User Option: native-comp-async-query-on-exit

この変数の値が非nilなら、Emacsはexitに際して実行中のネイティブコンパイルの非同期サブプロセスをすべてkillしてexitするかどうかを尋ねる(対応する.elnファイルへの書き込みを防ぐため)。値がnil (デフォルト)なら、Emacsは問い合わせを行わずにそれらのサブプロセスをkillする。

変数native-comp-eln-load-pathはEmacsが*.elnファイルを探すディレクトリーのリストを保持します(ライブラリー検索を参照)。これは役割りの面では*.el*.elcのファイルを探すために使用されるload-pathと同じです。このリストにあるディレクトリーは非同期のネイティブコンパイルによって生成された*.elnファイルの書き込みにも使用されます。特にEmacsはこのリスト中の最初に書き込み可能なディレクトリーにファイルを書き込むでしょう。したがってこの変数の値を変更することで、ネイティブコンパイルが結果を格納する場所を制御することができます。

Variable: native-comp-jit-compilation

この変数が非nilであれば、対応する*.elnがまだ存在しないEmacsにロード済みの*.elcの非同期(別名just-in-time、あるいはJIT)なネイティブコンパイルを有効にする。このJITコンパイルはnative-comp-async-jobs-numberの値に応じて、batchモードで走行する別個のEmacsサブプロセスを使用する。LispファイルのJITコンパイルが、成功裏に終了した際にはコンパイル結果の.elnファイルがロードされて、.elcファイルによって提供されていた関数定義をコンパイルしたコードで置き換える。
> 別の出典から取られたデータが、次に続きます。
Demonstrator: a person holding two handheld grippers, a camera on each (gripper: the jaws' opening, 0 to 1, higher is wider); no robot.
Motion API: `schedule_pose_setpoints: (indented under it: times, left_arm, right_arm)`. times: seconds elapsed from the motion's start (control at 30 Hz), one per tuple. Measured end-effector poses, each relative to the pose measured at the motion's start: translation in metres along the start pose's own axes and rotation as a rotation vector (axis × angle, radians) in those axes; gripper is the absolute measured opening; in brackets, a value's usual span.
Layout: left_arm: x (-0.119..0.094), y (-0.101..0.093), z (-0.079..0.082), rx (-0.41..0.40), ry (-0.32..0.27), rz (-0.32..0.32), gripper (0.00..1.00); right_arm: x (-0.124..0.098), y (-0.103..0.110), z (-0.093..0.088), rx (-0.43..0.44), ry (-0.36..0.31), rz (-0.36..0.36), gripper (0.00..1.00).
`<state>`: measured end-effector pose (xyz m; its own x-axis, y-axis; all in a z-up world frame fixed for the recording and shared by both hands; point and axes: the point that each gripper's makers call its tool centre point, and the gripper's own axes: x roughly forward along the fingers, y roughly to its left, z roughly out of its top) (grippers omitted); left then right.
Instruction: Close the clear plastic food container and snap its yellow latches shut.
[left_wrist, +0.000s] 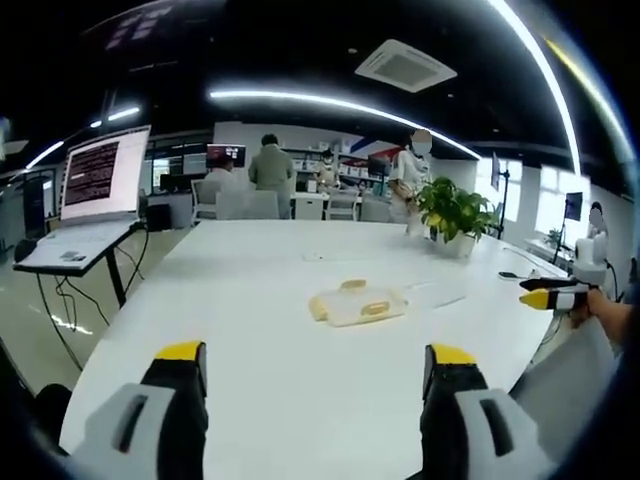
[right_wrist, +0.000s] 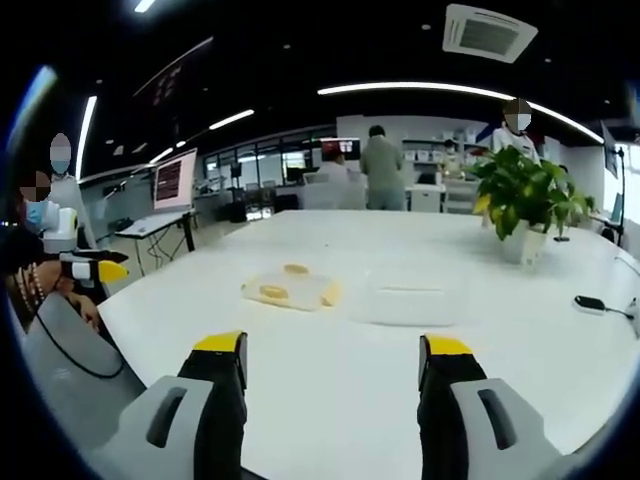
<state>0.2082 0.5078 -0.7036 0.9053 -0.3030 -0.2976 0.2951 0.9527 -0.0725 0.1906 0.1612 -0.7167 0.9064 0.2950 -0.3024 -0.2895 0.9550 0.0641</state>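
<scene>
Left gripper view: the left claw (left_wrist: 315, 365) stands wide open with nothing between its yellow-tipped jaws, well short of the work. The clear plastic lid (left_wrist: 358, 304) with its yellow latches (left_wrist: 374, 308) lies flat near the middle of the white surface (left_wrist: 250, 300), and the clear container base (left_wrist: 440, 293), very faint, sits just beside it. The right claw (left_wrist: 535, 297) reaches in at the right edge; how far apart its jaws stand cannot be told here. A laptop (left_wrist: 100, 185) sits on a stand to the left and a potted plant (left_wrist: 452, 212) stands at the far side.

Right gripper view: the right claw (right_wrist: 332, 352) is also wide open and empty. The lid (right_wrist: 290, 290) lies left of centre, the base (right_wrist: 410, 298) right of it, close but seemingly apart. Both look thin, light and slick, likely to skate on the smooth surface, so 1 claw should probably pinch the lid by a rim edge while the other steadies the base. The latches look like small hinged tabs, best pressed at their outer ends. A phone (right_wrist: 590, 302) lies at the far right. The room is an open office with people standing at the back.
</scene>
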Motion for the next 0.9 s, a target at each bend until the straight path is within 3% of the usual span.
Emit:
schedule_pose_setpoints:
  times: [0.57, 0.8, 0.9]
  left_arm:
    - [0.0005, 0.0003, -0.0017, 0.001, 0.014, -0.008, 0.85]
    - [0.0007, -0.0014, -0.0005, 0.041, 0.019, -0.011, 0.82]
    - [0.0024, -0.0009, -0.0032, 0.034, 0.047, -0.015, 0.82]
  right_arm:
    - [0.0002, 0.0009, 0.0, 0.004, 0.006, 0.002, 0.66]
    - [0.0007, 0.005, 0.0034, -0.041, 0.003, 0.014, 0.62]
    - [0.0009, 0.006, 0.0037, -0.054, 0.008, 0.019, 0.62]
native-comp-jit-compilationの値をnilにセットすることによって、JITネイティブコンパイルが無効になります。ただしたとえJITネイティブコンパイルを無効にしても、トランポリン(trampolines)を生成するために依然としてEmacsは非同期ネイティブコンパイルを開始する必要があるかもしれません。これを制御するためには、以下で説明する別の変数を使用します。
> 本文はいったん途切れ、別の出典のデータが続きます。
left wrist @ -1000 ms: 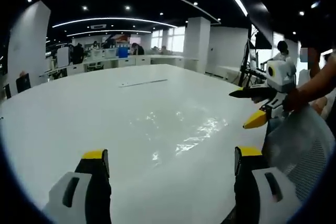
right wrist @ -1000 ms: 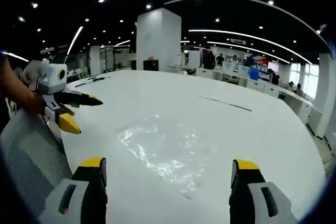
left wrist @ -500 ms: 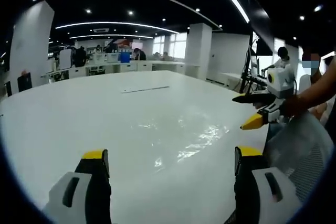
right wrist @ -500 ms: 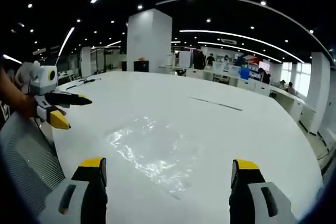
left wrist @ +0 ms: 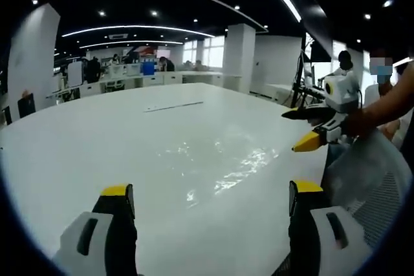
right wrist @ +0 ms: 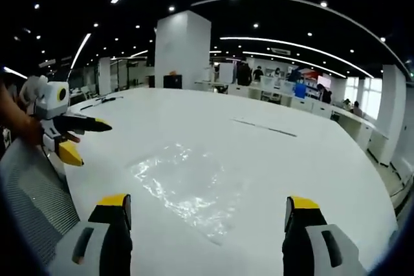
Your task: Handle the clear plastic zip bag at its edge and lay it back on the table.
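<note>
- I see the clear zip bag (right wrist: 184, 187) lying flat on the white table (right wrist: 310, 159).
- My left gripper (left wrist: 208, 200) is wide open, empty.
- My right gripper (right wrist: 208, 211) likewise, holding nothing.

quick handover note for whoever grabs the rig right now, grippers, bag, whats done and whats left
Left gripper: open, holding nothing, above the near edge of the table.
Right gripper: open, holding nothing, facing the bag from the other side.
Clear plastic zip bag: lying flat on the white table, between the two grippers, touched by neither.
Done: nothing can be confirmed from this moment alone; the bag is on the table.
Left: if not yet handled, close the fingers on one bag edge, lift it, then lay it back flat.
A mesh chair back sits at the table edge.
</note>
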The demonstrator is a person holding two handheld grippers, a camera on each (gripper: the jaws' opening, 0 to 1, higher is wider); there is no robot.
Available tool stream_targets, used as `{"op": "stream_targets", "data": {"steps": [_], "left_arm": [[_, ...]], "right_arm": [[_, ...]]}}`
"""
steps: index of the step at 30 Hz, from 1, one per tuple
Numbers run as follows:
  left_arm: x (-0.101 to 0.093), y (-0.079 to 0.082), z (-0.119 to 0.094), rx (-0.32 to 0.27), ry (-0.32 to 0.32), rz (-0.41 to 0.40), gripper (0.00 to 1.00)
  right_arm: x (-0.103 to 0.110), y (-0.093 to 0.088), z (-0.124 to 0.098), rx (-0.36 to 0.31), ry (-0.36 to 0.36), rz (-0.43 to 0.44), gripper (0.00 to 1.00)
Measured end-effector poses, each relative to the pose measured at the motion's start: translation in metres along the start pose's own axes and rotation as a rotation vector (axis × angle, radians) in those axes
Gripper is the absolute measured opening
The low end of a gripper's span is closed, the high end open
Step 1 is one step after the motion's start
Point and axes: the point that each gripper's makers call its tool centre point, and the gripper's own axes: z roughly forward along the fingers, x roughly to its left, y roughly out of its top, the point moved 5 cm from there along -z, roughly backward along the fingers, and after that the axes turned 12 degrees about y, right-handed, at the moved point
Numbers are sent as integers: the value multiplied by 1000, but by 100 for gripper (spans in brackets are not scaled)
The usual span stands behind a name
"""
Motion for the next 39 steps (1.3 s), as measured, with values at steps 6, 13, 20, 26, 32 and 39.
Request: {"op": "stream_targets", "data": {"steps": [6,13,20,26,32,39], "left_arm": [[12,0,0,-3,17,-16,98],[13,0,-1,-4,31,-24,98],[11,-1,0,1,18,-17,98],[10,-2,1,10,9,-14,97],[8,-2,1,13,6,-7,97],[7,-3,1,16,-6,1,96]], "right_arm": [[1,-1,1,7,10,2,100],[4,-3,2,27,21,-3,99],[3,-5,3,35,23,-4,98],[3,-4,2,30,22,2,96],[4,-4,4,40,32,19,88],[2,-1,10,33,28,45,74]]}}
Variable: native-comp-enable-subr-trampolines

この変数はトランポリンの生成を制御する。トランポリンとはnative-comp-speedが2以上でネイティブコンパイルされたLispコードから、アドバイスまたは再定義されたLispプリミティブの呼び出しを許すために必要な小さいネイティブコード片のこと。Emacsは生成されたトランポリンを別の*.elnファイルに格納する。この変数のデフォルトの値はトランポリンファイルの生成を有効にするtだが、値をnilにセットすることでトランポリンの生成が無効になる。プリミティブにたいするアドバイスや再定義に必要となるトランポリンが利用できなければ、ネイティブコンパイルされたLispからのプリミティブ呼び出しでは再定義とアドバイスは無視されて、プリミティブは直接Cから呼び出されたかのように振る舞うことに注意。したがってあなたのLispプログラムに必要なトランポリンすべてがコンパイル済みでEmacsからアクセス可能であることが不明なら、トランポリン生成の無効化は推奨しない。

この変数の値は文字列でもよく、その場合には生成されたトランポリンである*.elnファイルを格納するディレクトリー名を指定する。このディレクトリー名はnative-comp-eln-load-pathのディレクトリーをオーバーライドする。これは必要に応じてトランポリンを生成したいものの、ユーザーのHOMEディレクトリーや*.elnが保持されるその他のパブリックディレクトリーの配下には格納したくない場合に役に立つ。ただしnative-comp-eln-load-path内のディレクトリーとは異なり、トランポリンはバージョン固有のサブディレクトリーではなくこの変数で与えられたディレクトリーに格納されることになる。このディレクトリーが絶対名でなければ、invocation-directory (オペレーティングシステムの環境を参照)に相対的なディレクトリー名と解釈される。

この変数が非nil、かつEmacsがトランポリンの生成を要するもののトランポリンを格納するための書き込み可能ディレクトリーが見つからない場合には、トランポリンをtemporary-file-directory (一意なファイル名の生成を参照)の内部に格納する。

格納するための書き込み可能ディレクトリーが見つからない、あるいはこの変数の値が文字列の際に生成されたトランポリンは、Emacsのカレントセッションの間のみ利用できる。なぜならEmacsはいずれの場所からもトランポリンを探さないからである。